The expected output is the complete listing, unchanged.

(Dataset extract)
►

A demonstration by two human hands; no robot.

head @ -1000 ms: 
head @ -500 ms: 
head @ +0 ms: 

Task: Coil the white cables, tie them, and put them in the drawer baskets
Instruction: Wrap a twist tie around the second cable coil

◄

(Exercise answer)
A demonstration by two human hands; no robot.

head @ -1000 ms: 
head @ -500 ms: 
head @ +0 ms: 

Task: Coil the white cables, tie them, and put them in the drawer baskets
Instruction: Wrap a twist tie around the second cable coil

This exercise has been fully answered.